What is the actual human consequence of that? There’s is none. No one was deprived of anything. They have misrepresented no one. They have not created anything at all. No one is reading it. No one is consuming it. It’s just sitting there—on a billion dollar corporation’s servers.

Now let’s change the scenario slightly: Suddenly Mega Corp decides to use it—internally. To analyse how all this content is related. They look at all the links and references within it in order to figure out how “cheese” related any given bit of content is. They announce the cheese search engine.

Is that a problem? They’re literally storing and indexing all the world’s content on their servers! They didn’t license it! They didn’t ask for permission!

What I’m saying—my argument in it’s purest form—is that it’s the use of the content that matters. How is it used? Is the use depriving someone of something? Do people lose access to cheese because of the existence of the cheese search engine?

Now let’s take it further: Mega Corp decides to transform the cheese data and allow people to request semi-random cheese recipes. Some of these recipes are nearly identical to patented and trademarked cheese products!
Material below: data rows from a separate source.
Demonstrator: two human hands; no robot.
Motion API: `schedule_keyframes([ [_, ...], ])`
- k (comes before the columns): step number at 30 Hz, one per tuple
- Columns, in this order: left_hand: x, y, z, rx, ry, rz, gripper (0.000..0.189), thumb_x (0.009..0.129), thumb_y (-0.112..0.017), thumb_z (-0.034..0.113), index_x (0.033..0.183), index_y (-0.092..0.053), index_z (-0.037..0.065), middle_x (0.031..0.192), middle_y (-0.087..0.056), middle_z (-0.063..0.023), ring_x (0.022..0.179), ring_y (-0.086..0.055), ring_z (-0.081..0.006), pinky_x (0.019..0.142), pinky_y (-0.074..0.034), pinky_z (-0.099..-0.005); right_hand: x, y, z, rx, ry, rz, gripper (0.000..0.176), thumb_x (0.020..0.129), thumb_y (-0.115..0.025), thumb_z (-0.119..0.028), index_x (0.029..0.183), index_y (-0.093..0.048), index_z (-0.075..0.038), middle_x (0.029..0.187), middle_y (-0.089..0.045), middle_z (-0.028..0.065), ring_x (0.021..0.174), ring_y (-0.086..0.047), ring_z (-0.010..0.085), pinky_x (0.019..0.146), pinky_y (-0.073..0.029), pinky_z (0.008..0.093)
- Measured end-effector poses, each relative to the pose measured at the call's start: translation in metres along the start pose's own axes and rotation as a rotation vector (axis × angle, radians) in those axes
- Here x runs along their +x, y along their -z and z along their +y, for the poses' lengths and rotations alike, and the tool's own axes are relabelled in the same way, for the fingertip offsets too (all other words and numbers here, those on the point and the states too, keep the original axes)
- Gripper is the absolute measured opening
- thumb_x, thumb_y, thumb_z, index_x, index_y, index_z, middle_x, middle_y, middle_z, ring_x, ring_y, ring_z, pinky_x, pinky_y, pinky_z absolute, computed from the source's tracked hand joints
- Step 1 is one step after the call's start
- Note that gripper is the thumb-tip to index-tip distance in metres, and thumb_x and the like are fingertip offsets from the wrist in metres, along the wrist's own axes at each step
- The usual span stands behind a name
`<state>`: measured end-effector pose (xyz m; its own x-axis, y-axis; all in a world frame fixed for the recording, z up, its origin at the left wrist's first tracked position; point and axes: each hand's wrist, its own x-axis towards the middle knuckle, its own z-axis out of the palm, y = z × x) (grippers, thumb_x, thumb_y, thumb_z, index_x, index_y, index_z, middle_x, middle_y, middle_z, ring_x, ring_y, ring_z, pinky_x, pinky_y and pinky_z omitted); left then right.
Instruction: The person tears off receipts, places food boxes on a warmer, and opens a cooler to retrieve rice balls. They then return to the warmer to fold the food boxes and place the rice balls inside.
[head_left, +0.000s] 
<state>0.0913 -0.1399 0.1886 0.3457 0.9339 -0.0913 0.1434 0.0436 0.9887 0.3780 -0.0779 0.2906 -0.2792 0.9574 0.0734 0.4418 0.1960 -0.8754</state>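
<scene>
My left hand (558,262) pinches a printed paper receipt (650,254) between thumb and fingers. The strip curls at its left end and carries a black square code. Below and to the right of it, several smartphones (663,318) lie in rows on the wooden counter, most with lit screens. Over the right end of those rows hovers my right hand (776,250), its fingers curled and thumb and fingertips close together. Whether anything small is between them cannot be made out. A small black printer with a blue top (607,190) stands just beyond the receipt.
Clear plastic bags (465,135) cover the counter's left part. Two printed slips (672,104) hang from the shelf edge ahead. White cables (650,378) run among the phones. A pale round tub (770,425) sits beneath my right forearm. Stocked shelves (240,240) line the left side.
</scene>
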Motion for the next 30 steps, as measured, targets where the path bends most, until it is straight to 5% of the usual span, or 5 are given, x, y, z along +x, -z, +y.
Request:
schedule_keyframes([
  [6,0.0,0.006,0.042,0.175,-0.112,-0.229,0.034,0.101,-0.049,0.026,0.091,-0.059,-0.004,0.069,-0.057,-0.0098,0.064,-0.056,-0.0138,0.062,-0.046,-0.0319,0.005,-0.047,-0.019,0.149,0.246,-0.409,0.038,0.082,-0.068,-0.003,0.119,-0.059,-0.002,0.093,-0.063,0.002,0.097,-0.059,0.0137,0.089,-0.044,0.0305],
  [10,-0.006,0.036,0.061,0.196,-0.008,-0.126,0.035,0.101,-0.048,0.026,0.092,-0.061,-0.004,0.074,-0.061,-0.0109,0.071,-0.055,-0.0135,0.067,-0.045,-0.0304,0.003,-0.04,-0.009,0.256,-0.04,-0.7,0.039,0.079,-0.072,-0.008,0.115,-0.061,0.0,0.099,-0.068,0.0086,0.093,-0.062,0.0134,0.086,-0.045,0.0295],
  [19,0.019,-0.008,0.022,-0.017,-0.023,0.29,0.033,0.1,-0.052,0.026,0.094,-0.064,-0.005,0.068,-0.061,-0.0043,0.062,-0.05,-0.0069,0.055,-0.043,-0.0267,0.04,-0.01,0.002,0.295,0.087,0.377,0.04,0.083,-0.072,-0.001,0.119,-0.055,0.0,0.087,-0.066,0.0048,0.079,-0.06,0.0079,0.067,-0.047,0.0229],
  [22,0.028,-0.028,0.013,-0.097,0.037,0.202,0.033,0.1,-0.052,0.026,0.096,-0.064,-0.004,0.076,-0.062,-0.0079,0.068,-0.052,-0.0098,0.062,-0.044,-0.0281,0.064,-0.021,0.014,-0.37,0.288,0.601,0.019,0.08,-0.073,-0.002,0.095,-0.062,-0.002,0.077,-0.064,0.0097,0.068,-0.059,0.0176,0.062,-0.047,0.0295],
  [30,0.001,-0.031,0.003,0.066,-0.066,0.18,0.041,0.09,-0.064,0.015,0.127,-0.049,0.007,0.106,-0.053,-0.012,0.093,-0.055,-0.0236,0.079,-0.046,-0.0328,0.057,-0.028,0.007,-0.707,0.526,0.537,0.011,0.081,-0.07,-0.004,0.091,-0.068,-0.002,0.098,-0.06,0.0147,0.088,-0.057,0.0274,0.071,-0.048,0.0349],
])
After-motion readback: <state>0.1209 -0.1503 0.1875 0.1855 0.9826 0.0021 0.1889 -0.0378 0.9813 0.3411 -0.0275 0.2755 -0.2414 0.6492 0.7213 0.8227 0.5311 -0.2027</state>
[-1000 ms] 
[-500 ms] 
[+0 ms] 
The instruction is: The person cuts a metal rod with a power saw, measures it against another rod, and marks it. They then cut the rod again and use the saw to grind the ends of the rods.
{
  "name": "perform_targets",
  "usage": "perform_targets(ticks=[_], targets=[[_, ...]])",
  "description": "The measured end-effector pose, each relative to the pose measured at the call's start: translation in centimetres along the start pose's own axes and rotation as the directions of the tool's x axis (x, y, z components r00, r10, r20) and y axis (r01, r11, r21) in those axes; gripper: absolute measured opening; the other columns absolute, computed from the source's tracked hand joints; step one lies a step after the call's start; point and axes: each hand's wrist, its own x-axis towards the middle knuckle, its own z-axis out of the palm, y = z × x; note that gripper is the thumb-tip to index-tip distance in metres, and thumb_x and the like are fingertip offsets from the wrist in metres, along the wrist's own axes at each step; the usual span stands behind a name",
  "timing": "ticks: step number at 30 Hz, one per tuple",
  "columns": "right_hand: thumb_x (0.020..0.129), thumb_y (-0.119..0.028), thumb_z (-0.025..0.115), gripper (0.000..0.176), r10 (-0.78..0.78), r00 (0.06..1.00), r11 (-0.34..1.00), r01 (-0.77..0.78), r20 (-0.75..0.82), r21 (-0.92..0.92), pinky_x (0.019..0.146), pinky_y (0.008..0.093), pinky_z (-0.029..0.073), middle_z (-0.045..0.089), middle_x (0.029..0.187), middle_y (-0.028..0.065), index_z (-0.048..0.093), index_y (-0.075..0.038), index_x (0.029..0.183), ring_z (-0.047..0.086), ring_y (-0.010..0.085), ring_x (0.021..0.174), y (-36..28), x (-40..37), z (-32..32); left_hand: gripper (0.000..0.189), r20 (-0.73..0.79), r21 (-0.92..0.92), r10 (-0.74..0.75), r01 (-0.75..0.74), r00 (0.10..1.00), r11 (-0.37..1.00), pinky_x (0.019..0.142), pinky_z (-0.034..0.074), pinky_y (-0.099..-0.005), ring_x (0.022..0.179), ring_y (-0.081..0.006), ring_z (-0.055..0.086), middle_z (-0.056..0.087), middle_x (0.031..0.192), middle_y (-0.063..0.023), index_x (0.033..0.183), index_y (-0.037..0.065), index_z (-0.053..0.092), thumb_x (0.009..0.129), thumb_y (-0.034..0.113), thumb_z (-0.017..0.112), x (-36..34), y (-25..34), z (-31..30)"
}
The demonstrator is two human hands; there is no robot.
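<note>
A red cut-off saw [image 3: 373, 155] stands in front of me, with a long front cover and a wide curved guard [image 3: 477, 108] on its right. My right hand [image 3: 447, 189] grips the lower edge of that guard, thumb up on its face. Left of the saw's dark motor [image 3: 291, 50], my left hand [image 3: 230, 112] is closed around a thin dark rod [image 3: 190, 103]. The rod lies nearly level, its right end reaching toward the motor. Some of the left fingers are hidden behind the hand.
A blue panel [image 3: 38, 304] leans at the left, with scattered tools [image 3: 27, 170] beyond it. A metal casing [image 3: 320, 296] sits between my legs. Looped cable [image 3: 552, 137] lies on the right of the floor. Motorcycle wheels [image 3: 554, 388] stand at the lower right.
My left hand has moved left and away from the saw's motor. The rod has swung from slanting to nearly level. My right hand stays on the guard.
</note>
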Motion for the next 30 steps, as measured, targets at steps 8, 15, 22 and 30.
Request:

Do cheese makers now have a legal right to sue? Do they have an ethical argument to make?

Maybe.

What I’m saying is that merely collecting the data and screwing around with it is irrelevant. It’s not until that data is distributed somehow that matters. Because until that point it’s just bits on a machine somewhere—not impacting anything.

But instead the random people who use it?

Yes! If I make oil paintings for a living and someone asks me to copy someone’s copyrighted work it’s on me to make sure I don’t do that. Now think about it as a copier: Someone walks up to a Xerox machine and copies a book. Do we sue Xerox for providing that capability?

That’s what’s at stake here: Do we treat the AI like the artist or do we treat it like the Xerox machine?